(Entries taken from a collection)
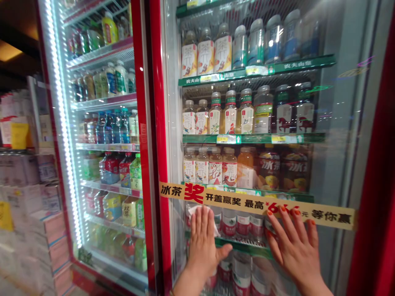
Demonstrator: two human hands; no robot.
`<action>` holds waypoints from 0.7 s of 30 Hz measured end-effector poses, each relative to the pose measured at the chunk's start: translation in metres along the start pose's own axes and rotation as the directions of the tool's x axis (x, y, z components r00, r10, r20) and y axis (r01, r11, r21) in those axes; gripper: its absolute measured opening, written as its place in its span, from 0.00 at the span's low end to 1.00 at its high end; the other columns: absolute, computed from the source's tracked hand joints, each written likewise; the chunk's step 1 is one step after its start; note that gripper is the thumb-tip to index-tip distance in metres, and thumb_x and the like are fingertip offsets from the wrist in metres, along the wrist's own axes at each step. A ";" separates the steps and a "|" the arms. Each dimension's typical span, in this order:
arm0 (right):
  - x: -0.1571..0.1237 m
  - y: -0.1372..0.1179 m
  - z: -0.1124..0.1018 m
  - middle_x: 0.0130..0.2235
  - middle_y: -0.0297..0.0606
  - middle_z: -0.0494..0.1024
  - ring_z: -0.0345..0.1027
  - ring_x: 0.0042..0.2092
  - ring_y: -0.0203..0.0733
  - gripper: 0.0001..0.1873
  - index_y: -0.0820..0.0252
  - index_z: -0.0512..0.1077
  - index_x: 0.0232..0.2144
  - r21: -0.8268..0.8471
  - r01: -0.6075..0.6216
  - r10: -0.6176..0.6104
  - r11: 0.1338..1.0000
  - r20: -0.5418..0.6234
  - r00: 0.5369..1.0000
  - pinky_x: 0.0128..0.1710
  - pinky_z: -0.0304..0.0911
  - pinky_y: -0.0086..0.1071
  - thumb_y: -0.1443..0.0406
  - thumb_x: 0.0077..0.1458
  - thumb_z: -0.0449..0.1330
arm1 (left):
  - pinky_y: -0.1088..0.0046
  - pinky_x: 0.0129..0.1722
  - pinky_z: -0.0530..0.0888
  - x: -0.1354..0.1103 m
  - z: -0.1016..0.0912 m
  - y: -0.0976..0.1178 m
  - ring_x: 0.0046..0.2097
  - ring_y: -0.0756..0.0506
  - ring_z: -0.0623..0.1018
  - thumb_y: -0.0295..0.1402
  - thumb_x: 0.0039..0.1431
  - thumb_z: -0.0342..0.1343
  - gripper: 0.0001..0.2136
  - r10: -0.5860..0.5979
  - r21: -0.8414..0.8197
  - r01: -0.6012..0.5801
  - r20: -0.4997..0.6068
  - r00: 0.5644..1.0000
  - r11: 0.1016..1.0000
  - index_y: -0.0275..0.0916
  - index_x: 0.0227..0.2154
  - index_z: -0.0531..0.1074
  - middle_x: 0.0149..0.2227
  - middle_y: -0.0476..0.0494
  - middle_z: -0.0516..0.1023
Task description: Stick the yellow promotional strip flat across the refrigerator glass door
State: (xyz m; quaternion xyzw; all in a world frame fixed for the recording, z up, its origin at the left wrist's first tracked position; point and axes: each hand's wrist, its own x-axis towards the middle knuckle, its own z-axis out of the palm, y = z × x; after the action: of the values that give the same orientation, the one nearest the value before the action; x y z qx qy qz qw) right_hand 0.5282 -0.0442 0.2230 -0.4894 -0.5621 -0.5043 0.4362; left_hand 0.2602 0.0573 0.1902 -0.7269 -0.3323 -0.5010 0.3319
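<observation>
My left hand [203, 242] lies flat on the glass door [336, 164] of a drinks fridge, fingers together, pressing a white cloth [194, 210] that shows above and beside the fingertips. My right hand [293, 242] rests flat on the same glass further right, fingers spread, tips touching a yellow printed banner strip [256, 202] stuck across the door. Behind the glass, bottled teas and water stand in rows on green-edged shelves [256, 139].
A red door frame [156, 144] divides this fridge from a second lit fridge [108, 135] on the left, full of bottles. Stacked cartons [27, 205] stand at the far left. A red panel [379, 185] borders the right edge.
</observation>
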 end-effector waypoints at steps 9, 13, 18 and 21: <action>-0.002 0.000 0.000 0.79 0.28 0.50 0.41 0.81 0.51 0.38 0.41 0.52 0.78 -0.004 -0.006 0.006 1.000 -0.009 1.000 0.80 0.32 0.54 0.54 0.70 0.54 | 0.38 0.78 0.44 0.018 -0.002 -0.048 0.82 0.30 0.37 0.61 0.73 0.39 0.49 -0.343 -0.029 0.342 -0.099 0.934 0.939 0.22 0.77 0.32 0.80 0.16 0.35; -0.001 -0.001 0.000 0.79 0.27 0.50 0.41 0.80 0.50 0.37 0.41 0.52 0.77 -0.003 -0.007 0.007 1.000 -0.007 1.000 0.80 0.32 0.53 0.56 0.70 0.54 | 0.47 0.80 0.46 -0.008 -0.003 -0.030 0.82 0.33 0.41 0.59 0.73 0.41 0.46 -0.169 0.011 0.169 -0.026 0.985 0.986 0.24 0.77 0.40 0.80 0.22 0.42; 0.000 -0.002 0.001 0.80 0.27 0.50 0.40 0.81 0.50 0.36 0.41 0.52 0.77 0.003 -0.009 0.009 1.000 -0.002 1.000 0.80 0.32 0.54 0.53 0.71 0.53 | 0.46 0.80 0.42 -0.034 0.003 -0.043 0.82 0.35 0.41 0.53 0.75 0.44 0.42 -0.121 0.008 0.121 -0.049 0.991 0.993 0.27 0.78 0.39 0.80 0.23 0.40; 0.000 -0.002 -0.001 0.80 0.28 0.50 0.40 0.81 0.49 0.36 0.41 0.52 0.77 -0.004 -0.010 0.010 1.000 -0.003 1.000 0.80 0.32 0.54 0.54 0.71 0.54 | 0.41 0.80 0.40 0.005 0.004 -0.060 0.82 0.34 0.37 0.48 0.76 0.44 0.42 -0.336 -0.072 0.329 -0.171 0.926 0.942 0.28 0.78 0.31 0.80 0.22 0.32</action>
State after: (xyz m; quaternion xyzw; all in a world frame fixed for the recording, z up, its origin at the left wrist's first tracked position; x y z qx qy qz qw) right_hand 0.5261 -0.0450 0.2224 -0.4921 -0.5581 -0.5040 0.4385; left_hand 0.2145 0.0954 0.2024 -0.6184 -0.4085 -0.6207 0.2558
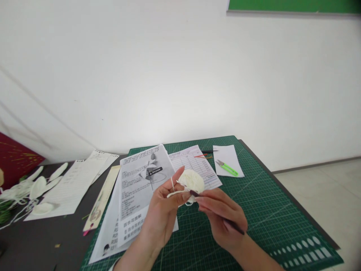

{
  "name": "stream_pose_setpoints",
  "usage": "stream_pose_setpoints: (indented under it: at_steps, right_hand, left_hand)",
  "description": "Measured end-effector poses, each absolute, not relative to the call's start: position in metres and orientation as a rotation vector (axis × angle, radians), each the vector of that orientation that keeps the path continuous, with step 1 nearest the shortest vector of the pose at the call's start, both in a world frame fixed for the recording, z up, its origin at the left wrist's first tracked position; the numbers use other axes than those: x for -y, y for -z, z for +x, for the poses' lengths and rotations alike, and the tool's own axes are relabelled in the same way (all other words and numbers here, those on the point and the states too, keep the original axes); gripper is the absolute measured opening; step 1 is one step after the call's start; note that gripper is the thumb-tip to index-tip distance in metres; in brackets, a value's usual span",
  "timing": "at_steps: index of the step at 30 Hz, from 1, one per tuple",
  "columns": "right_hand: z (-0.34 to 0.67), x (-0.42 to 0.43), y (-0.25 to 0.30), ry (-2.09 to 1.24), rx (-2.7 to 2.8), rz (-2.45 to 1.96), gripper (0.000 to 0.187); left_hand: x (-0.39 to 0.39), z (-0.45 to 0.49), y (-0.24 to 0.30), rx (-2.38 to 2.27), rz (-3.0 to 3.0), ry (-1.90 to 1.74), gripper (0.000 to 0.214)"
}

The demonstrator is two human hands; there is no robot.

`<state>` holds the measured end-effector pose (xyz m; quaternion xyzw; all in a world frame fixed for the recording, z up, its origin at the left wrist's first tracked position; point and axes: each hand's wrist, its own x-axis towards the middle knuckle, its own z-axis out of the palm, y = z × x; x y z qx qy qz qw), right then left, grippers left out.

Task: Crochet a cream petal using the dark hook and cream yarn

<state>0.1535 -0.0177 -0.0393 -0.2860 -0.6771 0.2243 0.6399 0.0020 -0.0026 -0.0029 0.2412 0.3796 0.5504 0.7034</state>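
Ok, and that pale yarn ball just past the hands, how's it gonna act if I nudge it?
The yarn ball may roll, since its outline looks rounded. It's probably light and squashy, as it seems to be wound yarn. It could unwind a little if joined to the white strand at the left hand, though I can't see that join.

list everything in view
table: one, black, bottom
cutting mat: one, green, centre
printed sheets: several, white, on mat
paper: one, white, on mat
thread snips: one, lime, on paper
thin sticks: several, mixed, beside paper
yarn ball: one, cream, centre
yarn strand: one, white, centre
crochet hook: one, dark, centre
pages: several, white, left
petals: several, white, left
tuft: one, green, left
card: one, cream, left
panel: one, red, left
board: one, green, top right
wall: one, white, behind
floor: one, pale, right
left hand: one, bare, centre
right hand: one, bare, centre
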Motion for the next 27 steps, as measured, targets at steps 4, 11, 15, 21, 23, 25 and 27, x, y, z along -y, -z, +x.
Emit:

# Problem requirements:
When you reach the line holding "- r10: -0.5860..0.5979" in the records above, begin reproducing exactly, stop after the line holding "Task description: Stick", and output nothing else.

# Answer section:
  - r10: -0.5860..0.5979
  - r21: -0.8414..0.8197
  - r01: -0.6012..0.5801
  - r20: -0.4997..0.6068
  - r00: 0.5644..1.0000
  - r11: 0.1016..1.0000
  - index_y: -0.0275..0.0916
  - index_x: 0.0227..0.2154
  - index_z: -0.0531..0.1074
  - middle_x: 0.0149..0.2227
  - middle_y: -0.0476..0.0494
  - middle_z: -0.0516..0.1023
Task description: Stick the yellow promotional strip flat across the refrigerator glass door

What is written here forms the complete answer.